DATA TO PROCESS START

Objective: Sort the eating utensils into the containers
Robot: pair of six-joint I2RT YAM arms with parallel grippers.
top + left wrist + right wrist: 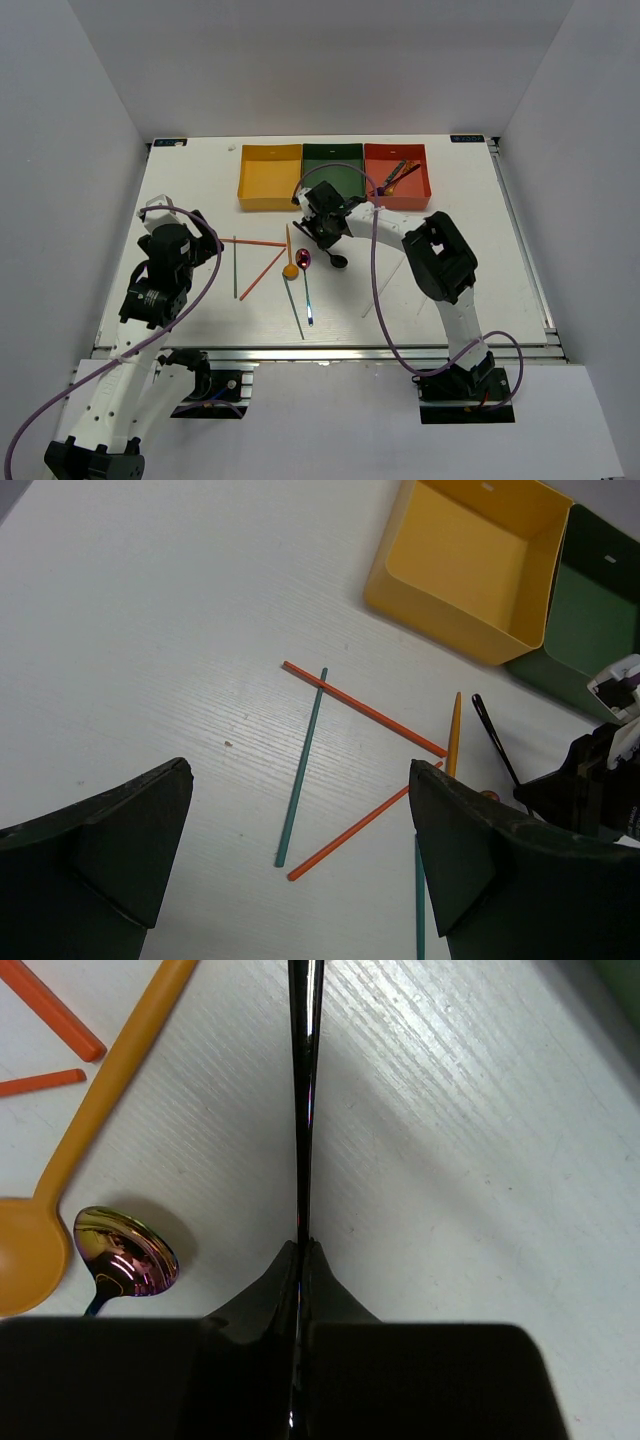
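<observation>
Three trays line the far edge of the table [460, 290]: the yellow tray [270, 180], green tray [333, 158] and red tray [372, 166], the red one holding a few pieces too small to name, perhaps forks. The right gripper [301, 1250] is clenched on the thin handle of the black spoon [338, 261], just beside the purple spoon [303, 259] and orange spoon [290, 270]. The left gripper [300, 772] hangs spread wide above the orange chopsticks [365, 709] and a grey-green chopstick [301, 768].
</observation>
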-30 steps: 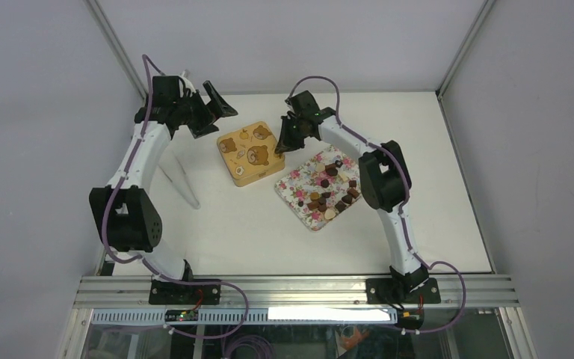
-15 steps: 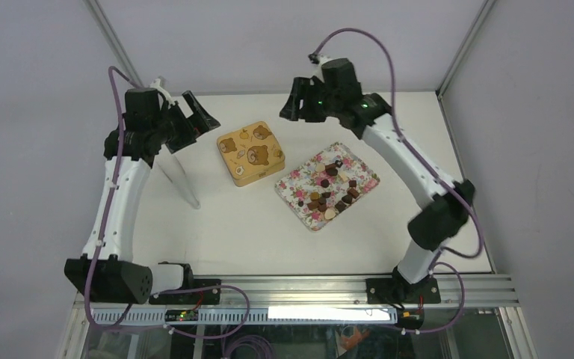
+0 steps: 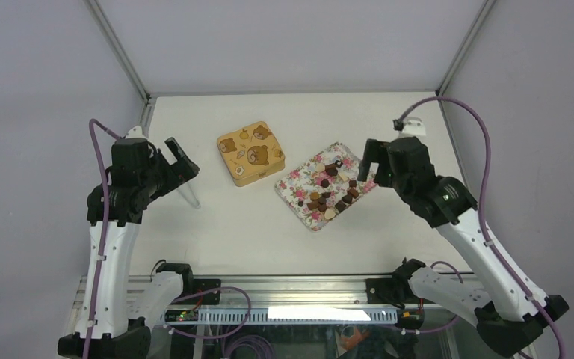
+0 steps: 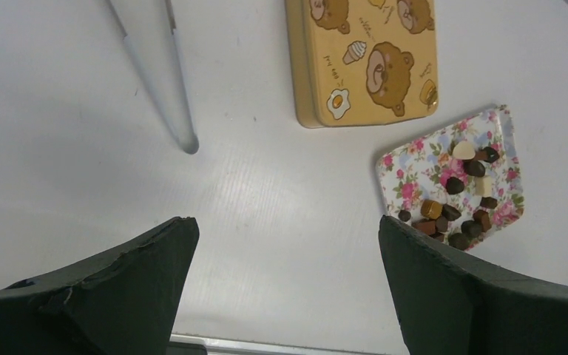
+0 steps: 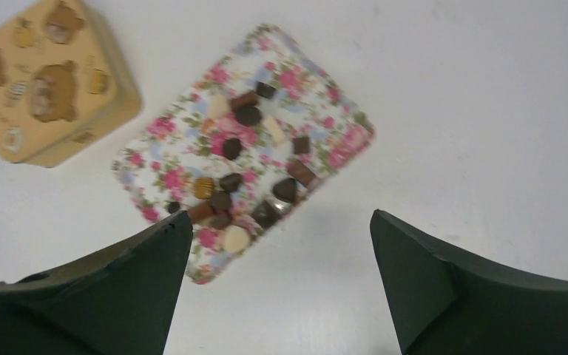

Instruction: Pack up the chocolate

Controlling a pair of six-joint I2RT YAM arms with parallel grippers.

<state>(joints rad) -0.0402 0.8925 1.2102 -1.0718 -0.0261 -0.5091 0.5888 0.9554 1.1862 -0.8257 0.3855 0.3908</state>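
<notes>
Smooth chocolate [image 5: 248, 115], smooth white table [image 4: 266, 192], faintly glossy printed tin [image 4: 366, 59]

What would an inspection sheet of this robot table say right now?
Surface: white tabletop.
Job's things: small brown and cream chocolate pieces lie loose on a pink-flowered rectangular tray; yellow bear-printed tin beside it, lid on.
Clutter: clear tapered plastic tool left of the tin.
Grippers: left gripper and right gripper open, empty.
Cables: purple cables loop along both arms.
Surroundings: grey walls, aluminium rail at near edge.
</notes>
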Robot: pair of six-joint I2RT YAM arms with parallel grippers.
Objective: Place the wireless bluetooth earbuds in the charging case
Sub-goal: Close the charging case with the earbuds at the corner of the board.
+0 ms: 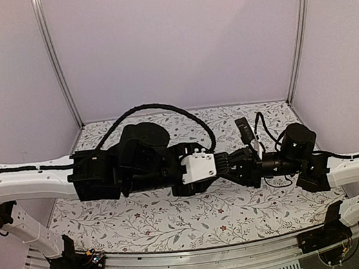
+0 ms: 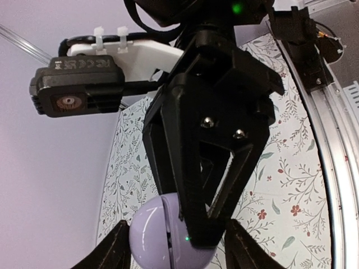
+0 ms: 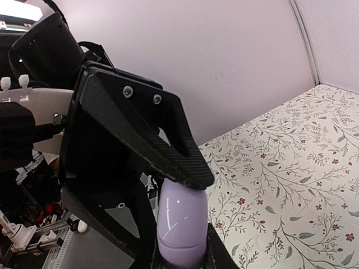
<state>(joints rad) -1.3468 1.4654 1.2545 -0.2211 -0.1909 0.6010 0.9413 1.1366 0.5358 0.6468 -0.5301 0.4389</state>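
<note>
A purple rounded charging case [image 2: 148,235] hangs above the table between both grippers. In the left wrist view my left gripper [image 2: 176,249] has a finger on each side of the case, and the right gripper's black fingers [image 2: 205,224] clamp it from above. The case shows a thin seam and a green light. In the right wrist view the case [image 3: 182,218] stands between the fingers of my right gripper [image 3: 184,256], with a left finger [image 3: 188,174] on its top. The two grippers meet mid-table [image 1: 227,165], where the case is hidden. No earbuds are in view.
The table has a floral cloth [image 1: 176,222] and pale walls on three sides. A metal rail [image 1: 200,262] runs along the near edge. A black cable [image 1: 163,107] loops over the left arm.
</note>
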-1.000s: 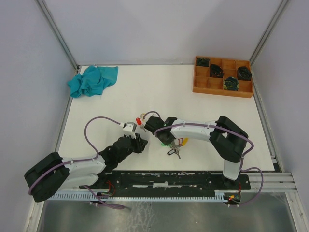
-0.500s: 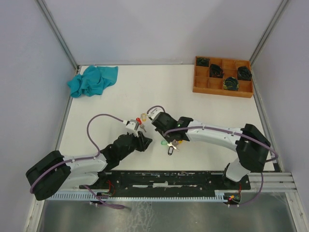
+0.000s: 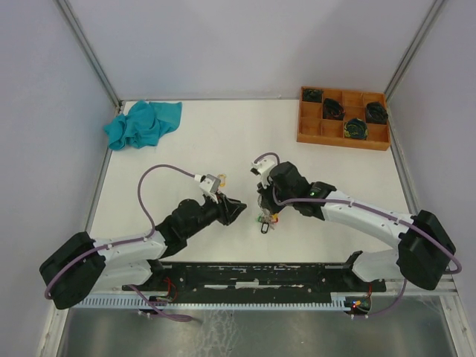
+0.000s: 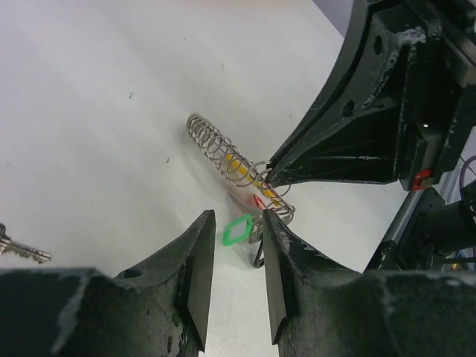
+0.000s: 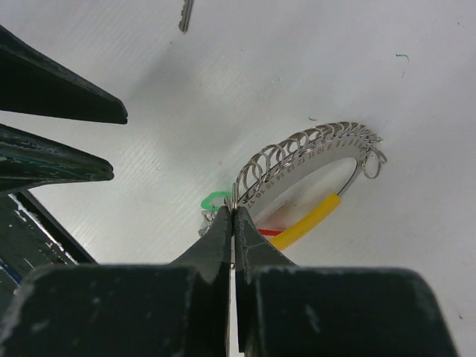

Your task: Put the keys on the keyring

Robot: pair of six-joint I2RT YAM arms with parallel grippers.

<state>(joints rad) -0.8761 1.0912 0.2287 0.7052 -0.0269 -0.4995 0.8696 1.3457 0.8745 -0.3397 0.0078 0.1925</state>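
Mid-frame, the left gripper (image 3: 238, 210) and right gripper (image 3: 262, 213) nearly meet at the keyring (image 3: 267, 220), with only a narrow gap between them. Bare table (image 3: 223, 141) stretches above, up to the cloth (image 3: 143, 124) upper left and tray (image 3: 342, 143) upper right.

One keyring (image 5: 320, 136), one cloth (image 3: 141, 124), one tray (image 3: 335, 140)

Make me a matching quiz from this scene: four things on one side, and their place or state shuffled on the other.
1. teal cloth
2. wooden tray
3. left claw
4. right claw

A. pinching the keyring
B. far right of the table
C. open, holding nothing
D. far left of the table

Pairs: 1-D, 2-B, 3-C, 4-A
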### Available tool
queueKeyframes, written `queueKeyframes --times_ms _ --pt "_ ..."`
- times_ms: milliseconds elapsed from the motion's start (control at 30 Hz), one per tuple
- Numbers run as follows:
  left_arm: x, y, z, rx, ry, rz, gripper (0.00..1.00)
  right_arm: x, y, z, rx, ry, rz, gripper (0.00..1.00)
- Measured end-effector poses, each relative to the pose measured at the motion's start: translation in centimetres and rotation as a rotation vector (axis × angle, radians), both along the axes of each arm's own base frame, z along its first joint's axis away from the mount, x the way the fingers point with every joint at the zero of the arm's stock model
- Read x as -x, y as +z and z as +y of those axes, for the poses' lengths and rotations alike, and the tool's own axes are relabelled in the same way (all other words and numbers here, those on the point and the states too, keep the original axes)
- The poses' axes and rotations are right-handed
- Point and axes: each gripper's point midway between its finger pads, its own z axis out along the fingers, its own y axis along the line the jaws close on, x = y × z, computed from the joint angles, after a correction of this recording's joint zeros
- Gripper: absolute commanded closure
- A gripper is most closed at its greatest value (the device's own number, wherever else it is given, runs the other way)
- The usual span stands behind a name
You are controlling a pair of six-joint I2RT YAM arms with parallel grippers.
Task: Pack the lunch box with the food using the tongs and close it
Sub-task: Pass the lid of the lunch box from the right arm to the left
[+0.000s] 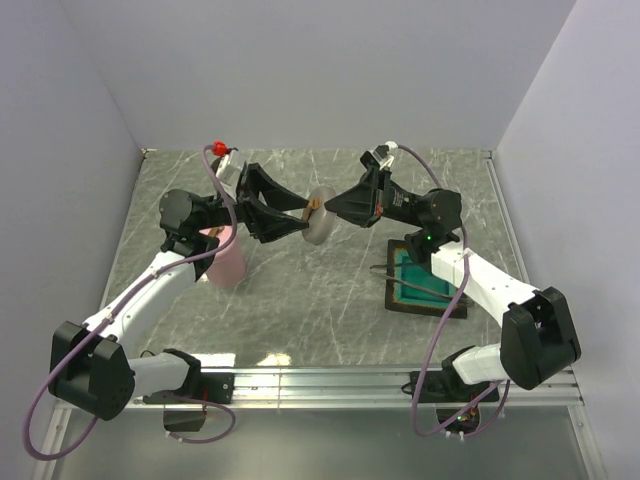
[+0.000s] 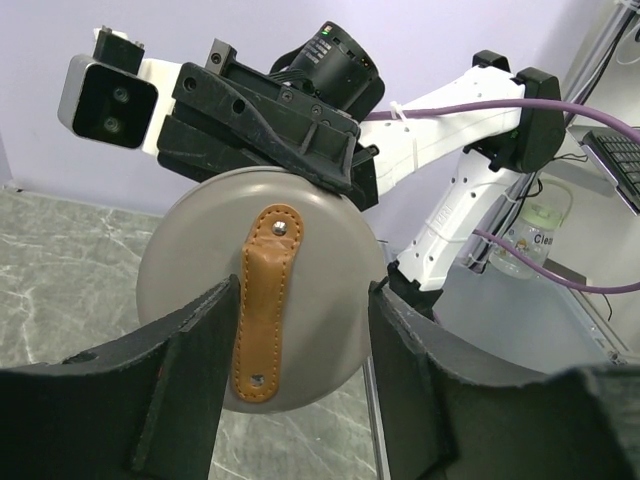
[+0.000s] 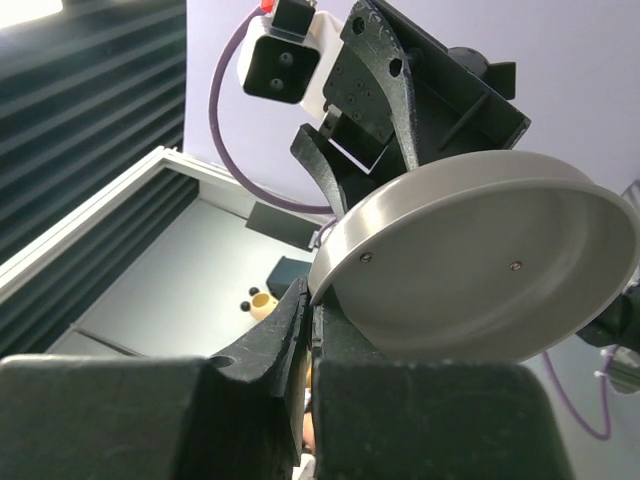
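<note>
A round grey lid (image 1: 322, 225) with a tan leather strap (image 2: 265, 300) hangs in the air over the middle of the table. My right gripper (image 3: 312, 300) is shut on its rim, and the lid's hollow underside (image 3: 480, 260) faces that camera. My left gripper (image 2: 305, 340) is open, one finger on each side of the strap in front of the lid's top face (image 2: 320, 250). The pink lunch box (image 1: 228, 265) stands under my left arm. The thin dark tongs (image 1: 382, 268) lie at the left edge of a teal tray (image 1: 420, 285). The food is out of view.
The teal tray sits on the right half of the table, partly under my right arm. White walls close the table in at the back and on both sides. A metal rail (image 1: 330, 380) runs along the near edge between the arm bases.
</note>
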Motion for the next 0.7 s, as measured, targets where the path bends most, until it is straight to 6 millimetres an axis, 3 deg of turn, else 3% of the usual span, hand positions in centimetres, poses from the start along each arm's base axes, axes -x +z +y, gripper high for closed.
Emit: queueKeyframes --times_ms 100,300,533,633,667,700 --pt "0.0 0.0 -0.1 0.000 0.002 -0.001 0.44 0.2 0.2 0.2 -0.007 0.011 0.015 1.00" --pt "-0.6 -0.3 -0.2 -0.001 0.029 -0.004 0.63 0.5 0.4 0.3 -0.012 0.024 0.034 1.00" --pt "-1.0 -0.5 -0.2 -0.006 0.043 0.003 0.94 0.5 0.4 0.2 -0.013 0.025 0.040 1.00" --pt "-1.0 -0.7 -0.2 -0.011 0.044 0.016 0.99 0.2 0.1 0.3 -0.001 0.020 0.052 0.80" --pt "-1.1 -0.9 -0.3 -0.018 0.045 0.031 0.99 0.1 0.0 0.3 0.002 0.018 0.051 0.71" --pt "-1.2 -1.2 -0.3 -0.028 0.046 0.051 0.99 0.0 -0.2 0.4 0.012 0.016 0.052 0.55"
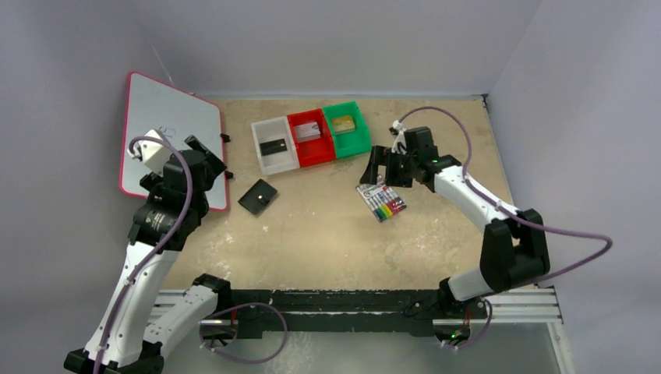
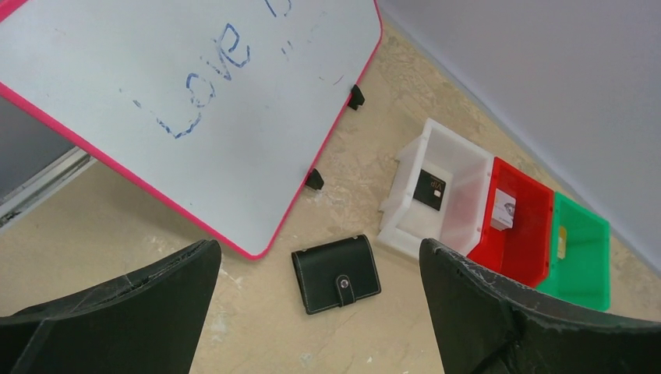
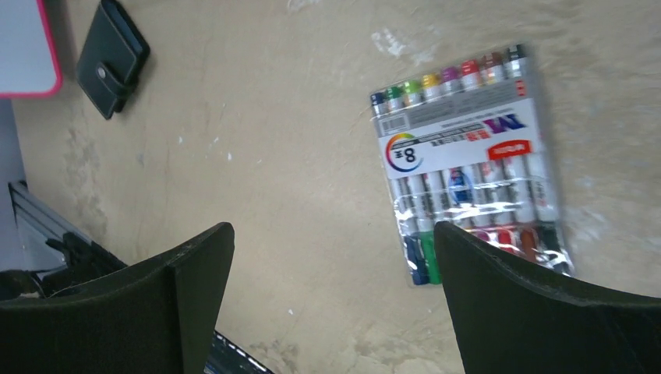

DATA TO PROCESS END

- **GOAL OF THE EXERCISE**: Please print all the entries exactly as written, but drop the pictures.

- **SOLUTION**:
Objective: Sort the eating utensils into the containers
Robot: pair of six-joint I2RT YAM arms with parallel grippers.
top + left wrist + right wrist: 
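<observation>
Three trays line the far edge of the table [460, 290]: the yellow tray [270, 180], green tray [333, 158] and red tray [372, 166], the red one holding a few pieces too small to name, perhaps forks. The right gripper [301, 1250] is clenched on the thin handle of the black spoon [338, 261], just beside the purple spoon [303, 259] and orange spoon [290, 270]. The left gripper [300, 772] hangs spread wide above the orange chopsticks [365, 709] and a grey-green chopstick [301, 768].
</observation>
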-30 steps: 
-15 steps: 
+0 steps: 
+0 steps: 
+0 steps: 

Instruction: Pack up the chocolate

Controlling a pair of six-joint I2RT YAM arms with parallel grippers.

<state>(joints rad) -0.0402 0.8925 1.2102 -1.0718 -0.0261 -0.5091 0.5888 0.9554 1.1862 -0.8257 0.3855 0.3908</state>
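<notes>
Smooth chocolate [image 5: 248, 115], smooth white table [image 4: 266, 192], faintly glossy printed tin [image 4: 366, 59]

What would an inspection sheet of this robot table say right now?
Surface: white tabletop.
Job's things: small brown and cream chocolate pieces lie loose on a pink-flowered rectangular tray; yellow bear-printed tin beside it, lid on.
Clutter: clear tapered plastic tool left of the tin.
Grippers: left gripper and right gripper open, empty.
Cables: purple cables loop along both arms.
Surroundings: grey walls, aluminium rail at near edge.
</notes>
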Robot: pair of six-joint I2RT YAM arms with parallel grippers.
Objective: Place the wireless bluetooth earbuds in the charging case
Sub-goal: Close the charging case with the earbuds at the corner of the board.
+0 ms: 
+0 ms: 
+0 ms: 
<state>(joints rad) -1.3468 1.4654 1.2545 -0.2211 -0.1909 0.6010 0.9413 1.1366 0.5358 0.6468 -0.5301 0.4389</state>
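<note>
A purple rounded charging case [image 2: 148,235] hangs above the table between both grippers. In the left wrist view my left gripper [image 2: 176,249] has a finger on each side of the case, and the right gripper's black fingers [image 2: 205,224] clamp it from above. The case shows a thin seam and a green light. In the right wrist view the case [image 3: 182,218] stands between the fingers of my right gripper [image 3: 184,256], with a left finger [image 3: 188,174] on its top. The two grippers meet mid-table [image 1: 227,165], where the case is hidden. No earbuds are in view.
The table has a floral cloth [image 1: 176,222] and pale walls on three sides. A metal rail [image 1: 200,262] runs along the near edge. A black cable [image 1: 163,107] loops over the left arm.
</note>
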-1.000s: 
-0.500s: 
+0.000s: 
+0.000s: 
+0.000s: 

Your task: Put the keys on the keyring

Robot: pair of six-joint I2RT YAM arms with parallel grippers.

<state>(joints rad) -0.8761 1.0912 0.2287 0.7052 -0.0269 -0.4995 0.8696 1.3457 0.8745 -0.3397 0.0078 0.1925</state>
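Mid-frame, the left gripper (image 3: 238, 210) and right gripper (image 3: 262, 213) nearly meet at the keyring (image 3: 267, 220), with only a narrow gap between them. Bare table (image 3: 223, 141) stretches above, up to the cloth (image 3: 143, 124) upper left and tray (image 3: 342, 143) upper right.

One keyring (image 5: 320, 136), one cloth (image 3: 141, 124), one tray (image 3: 335, 140)

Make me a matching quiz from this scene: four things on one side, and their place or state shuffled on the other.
1. teal cloth
2. wooden tray
3. left claw
4. right claw

A. pinching the keyring
B. far right of the table
C. open, holding nothing
D. far left of the table

Pairs: 1-D, 2-B, 3-C, 4-A
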### Available tool
queueKeyframes, written `queueKeyframes --times_ms _ --pt "_ ..."`
- times_ms: milliseconds elapsed from the motion's start (control at 30 Hz), one per tuple
- Numbers run as follows:
  left_arm: x, y, z, rx, ry, rz, gripper (0.00..1.00)
  right_arm: x, y, z, rx, ry, rz, gripper (0.00..1.00)
- Measured end-effector poses, each relative to the pose measured at the motion's start: translation in centimetres and rotation as a rotation vector (axis × angle, radians), both along the axes of each arm's own base frame, z along its first joint's axis away from the mount, x the way the fingers point with every joint at the zero of the arm's stock model
- Read x as -x, y as +z and z as +y of those axes, for the poses' lengths and rotations alike, and the tool's own axes are relabelled in the same way (all other words and numbers here, those on the point and the states too, keep the original axes)
- The poses' axes and rotations are right-handed
- Point and axes: each gripper's point midway between its finger pads, its own z axis out along the fingers, its own y axis along the line the jaws close on, x = y × z, computed from the joint angles, after a correction of this recording's joint zeros
- Gripper: absolute commanded closure
- A gripper is most closed at its greatest value (the device's own number, wherever else it is given, runs the other way)
- The usual span stands behind a name
You are controlling a pair of six-joint I2RT YAM arms with parallel grippers.
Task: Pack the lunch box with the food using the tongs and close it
Sub-task: Pass the lid of the lunch box from the right arm to the left
[+0.000s] 
[+0.000s] 
[+0.000s] 
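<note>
A round grey lid (image 1: 322, 225) with a tan leather strap (image 2: 265, 300) hangs in the air over the middle of the table. My right gripper (image 3: 312, 300) is shut on its rim, and the lid's hollow underside (image 3: 480, 260) faces that camera. My left gripper (image 2: 305, 340) is open, one finger on each side of the strap in front of the lid's top face (image 2: 320, 250). The pink lunch box (image 1: 228, 265) stands under my left arm. The thin dark tongs (image 1: 382, 268) lie at the left edge of a teal tray (image 1: 420, 285). The food is out of view.
The teal tray sits on the right half of the table, partly under my right arm. White walls close the table in at the back and on both sides. A metal rail (image 1: 330, 380) runs along the near edge between the arm bases.
</note>
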Motion for the next 0.7 s, as measured, targets where the path bends most, until it is straight to 6 millimetres an axis, 3 deg of turn, else 3% of the usual span, hand positions in centimetres, poses from the start along each arm's base axes, axes -x +z +y, gripper high for closed.
Emit: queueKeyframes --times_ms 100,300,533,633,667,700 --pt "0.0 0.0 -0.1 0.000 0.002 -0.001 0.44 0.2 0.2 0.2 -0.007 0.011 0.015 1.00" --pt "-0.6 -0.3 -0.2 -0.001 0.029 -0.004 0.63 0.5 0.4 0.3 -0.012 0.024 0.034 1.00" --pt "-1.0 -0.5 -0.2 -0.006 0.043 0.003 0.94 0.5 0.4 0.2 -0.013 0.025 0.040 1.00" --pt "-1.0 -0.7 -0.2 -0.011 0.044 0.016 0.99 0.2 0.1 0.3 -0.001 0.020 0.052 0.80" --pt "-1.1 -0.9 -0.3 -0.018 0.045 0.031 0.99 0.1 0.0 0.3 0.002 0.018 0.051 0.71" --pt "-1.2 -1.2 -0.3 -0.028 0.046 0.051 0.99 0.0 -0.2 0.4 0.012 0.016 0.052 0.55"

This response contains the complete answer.